The work differed from all previous apologies for Judaism in its completeness and its historical character. Philo had sought to recommend Judaism as a philosophical religion, and had interpreted the Torah as the law of Nature. Josephus was concerned not so much with Judaism as with the Jews. He seeks to show, by his abstract of historical records, that his people had a long and honorable past, and that they had had intercourse with ancient empires, and had been esteemed even by the Romans. The Antiquities comprised a summary of the whole of Jewish history, as well that which was set out in the books of the Bible as that which had taken place in the post-Biblical period down to his own day. Some of his predecessors had elaborated only the former part of the story, and that, it is probable, not nearly so fully as Josephus. He claims not to have added to or diminished from the record of Scripture. Though neither part of the claim can be upheld, he does undoubtedly give a tolerable account of the Bible so far as it is an historical narrative. The finer spirit of the Bible, even in its narrative parts, its deep spiritual teaching, its simple grandeur, its arresting sincerity, he was utterly unable to impart. In style, too, his Greek falls immeasurably below the original. We feel as we read his abstract with its omissions and additions:
The little more and how much it is;
The little less and what miles away.
His is a mediocre transcription, which replaces the naïveté, the rapidity, the unaffected beauty of the Hebrew, with the rhetoric, the sophistication, and the exaggerated overstatement of the Greek writing of his own time. Impressiveness for him is regularly enhanced by inaccuracy. His own or his assumed materialistic fatalism lowers the God of the Bible to a Power which materially rewards the righteous and punishes the wicked. In this immediate retribution he finds the surest sign of Divine Providence, and it is this lesson which he is most anxious to assert throughout his work. But he is at pains to dispel the idea of a special Providence for Israel. The material power of Rome made him desert in life the Jewish cause; the material thought of Rome made him dissimulate in literature the full creed of Judaism.

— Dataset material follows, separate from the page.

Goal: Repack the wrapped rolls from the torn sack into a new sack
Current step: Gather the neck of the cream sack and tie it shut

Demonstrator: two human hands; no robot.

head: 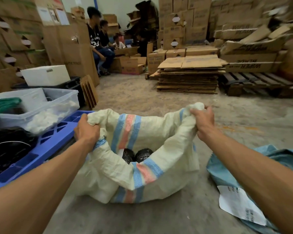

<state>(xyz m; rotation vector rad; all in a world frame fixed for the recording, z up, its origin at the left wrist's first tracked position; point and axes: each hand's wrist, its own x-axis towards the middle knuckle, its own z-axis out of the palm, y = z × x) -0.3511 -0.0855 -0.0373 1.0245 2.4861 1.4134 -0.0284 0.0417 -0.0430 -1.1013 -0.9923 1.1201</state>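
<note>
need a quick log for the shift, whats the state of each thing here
white striped sack: on floor, mouth held open
wrapped rolls: two black ones inside sack
left hand: grips sack rim
right hand: grips bunched rim
blue sack: lying crumpled on floor
clear bin: lidless

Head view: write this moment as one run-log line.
left hand: grips sack rim | right hand: grips sack rim | striped sack: open | black wrapped rolls: inside
</note>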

The second part of the Antiquities is a more ambitious piece of work. The compiler brings together all that he could find, in Jewish and Gentile sources, about Jewish history from the time of the Babylonian captivity to the outbreak of the war against Rome. And he was apparently the first of his people to utilize the Greek historians systematically in this fashion. There are long periods as to the incidents of which he was at a loss. Without possessing the ability or desire for research, he is not above confounding the chronology and perverting the succession of events to cover up a gap. But he does contrive to produce a connected narrative and to provide some kind of continuous chronicle. And for this service he is not lightly to be esteemed. Without him we should know scarcely anything of the external history of the Jewish people for three centuries. In style the last ten books vary remarkably. It depends almost entirely on his source whether the narrative is dull and monotonous or lively and dramatic. Where, for example, he is transcribing Nicholas and another historian of the period, he succeeds in presenting a picture of Herod that has a certain psychological value. Where, on the other hand, he has had to trust largely to scattered notes, as in the record of Herod's successors, his history is little better than a miscellany of disjointed passages. He lacks throughout a true sense of proportion, and for the deeper aspects of history he has no perception. He does not show in spite of his Jewish training the slightest appreciation of the spiritual power of Judaism or of the divine purpose illustrating itself in the rise and fall of nations. His conception of history is a biography of might, tempered by occasional manifestations of divine retribution. The concrete event is the important thing, and of culture and literature he says scarcely a word. His occasional moral reflections are on a mediocre plane and not true to the finer spirit of Judaism. He is consciously or unconsciously obsessed by the power of Rome, and makes little attempt to inculcate the higher moral outlook of his people. In soul, too, he is Romanized. He admires above all material power; he exhibits material conceptions of Providence; he looks always for material causes. Altogether the Antiquities is a work invaluable for its material, but a somewhat soulless book.
Josephus conveys more of the spirit of Judaism in his two books commonly entitled Against Apion, which are professedly apologetic. They were written after the Antiquities, and further emphasize two points on which he had dwelt in that work: the great age of the Jewish people and the excellence of the Jewish law. He was anxious to refute those detractors who, despite the publication of his history, still continued to spread grotesquely false accounts of Israel's origin and Israel's religious teachings; and he wrote here with more spirit and with more conviction than in his earlier elaborate works. He has no longer to accommodate himself to the vanity of a Roman Emperor, or to distort events so as to glorify his nation or to excuse his own conduct. He is able for once to set out his idea wholeheartedly, and he shows that, if he had few of the qualities required for a great historian, he had several of the talents of an apologist. His own calculated misrepresentation of his people in their last struggle would have afforded an opponent the best reply to his apology. In itself that apology was an effective summary of Judaism for his own times, and parts of it have a permanent value. For seventeen centuries it remained the sole direct answer from the Jewish side to the calumnies of the enemies of the Jews.